Previous research has tended to focus on the direct release of PFAS from products during manufacture and initial use. But this doesn’t account for emissions during their lifetime, such as from paint in the built environment, which covers huge surface areas and persists for decades.
Now, Daqian Jiang at the University of Alabama, US, and colleagues have created a model that has quantified PFAS retention and emissions associated with architectural paints in the US starting from 2000 with projections up to 2060. To make the model the team collated and integrated various data including PFAS measurements in indoor and outdoor paint products, building stock dynamics, paint consumption patterns, emission kinetics and transportation of waste to landfills.
‘Paint is used pervasively and is designed to last for many years.
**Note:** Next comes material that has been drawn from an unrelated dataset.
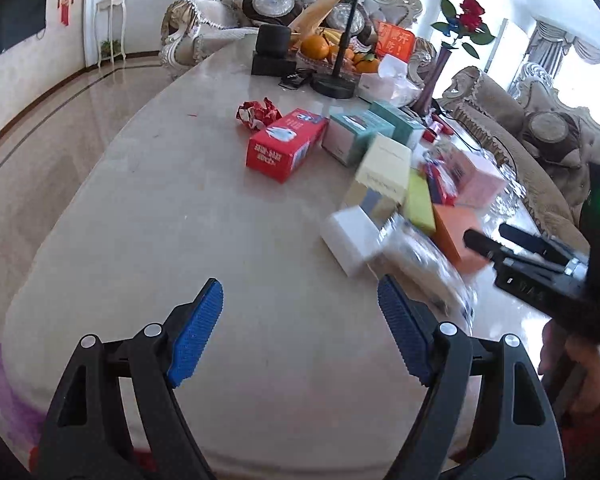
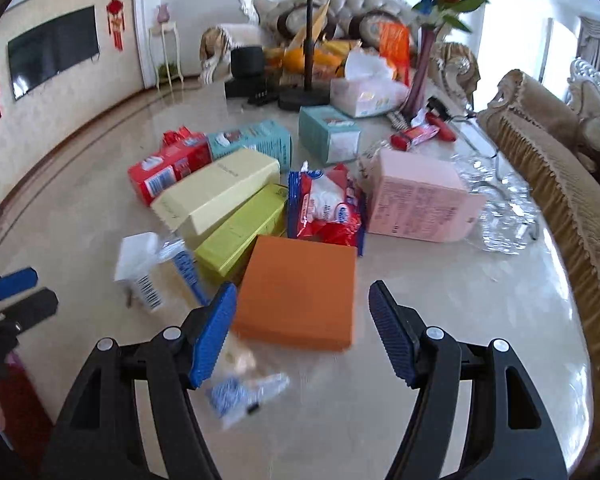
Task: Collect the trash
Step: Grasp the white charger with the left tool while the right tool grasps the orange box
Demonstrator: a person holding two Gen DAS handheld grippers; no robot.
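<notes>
Both grippers hang spread and empty over the desk, so the sensible move seems to be lowering the right gripper squarely over one loose piece and closing low against the marble. The orange box lies at centre frame just beyond its tips, a crumpled clear wrapper lower left beneath them; the left gripper faces bare desk, litter at its upper right.

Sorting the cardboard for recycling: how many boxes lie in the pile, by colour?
Red box: 1
Teal boxes: 2
Pale yellow box: 1
Lime green box: 1
Orange box: 1
Pink box: 1
White box: 1
Total: 8
</notes>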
That combination of widespread use and long service life made architectural paint a potentially interesting product category for understanding PFAS movement through the built environment,’ Jiang says.
Results revealed that in 2020, around 565 tonnes of PFAS were stored in in-use paint in the US, constituting a PFAS reservoir that was 47 times total annual emissions of the compounds from paint in the country. By 2060, the model predicted that around 486 tonnes of these retained PFAS would accumulate in landfill sites, emitting 25 times more PFAS into the environment than in 2020, with hotspots driven by demolition activity and waste routing.
‘We expected that end-of-life accumulation would be important but what surprised us was the extent to which the end-of-life phase dominated the overall picture – it can become an issue years or even decades after the product is first applied,’ says Jiang.
‘One of the most striking findings is not simply that paints contain PFAS, but that the overwhelming majority of the PFAS mass is predicted to remain stored within the buildings for many decades,’ says Patrick Byrne who investigates PFAS in the environment at Liverpool John Moores University, UK. ‘So even if PFAS use in paints were reduced or phased out today, substantial future emissions could still occur from the large quantities already present in existing buildings.’
‘Once we understand when and where PFAS releases are most likely to occur, this type of analysis can help evaluate mitigation strategies – for example, changes in product formulation, building renovation practices, waste management or policy interventions,’ explains Jiang. What’s more, he says the approach could be applied to other consumer materials that likely present the same mechanism of PFAS accumulation via long-lived products followed by delayed release, including flooring, roofing, and insulation.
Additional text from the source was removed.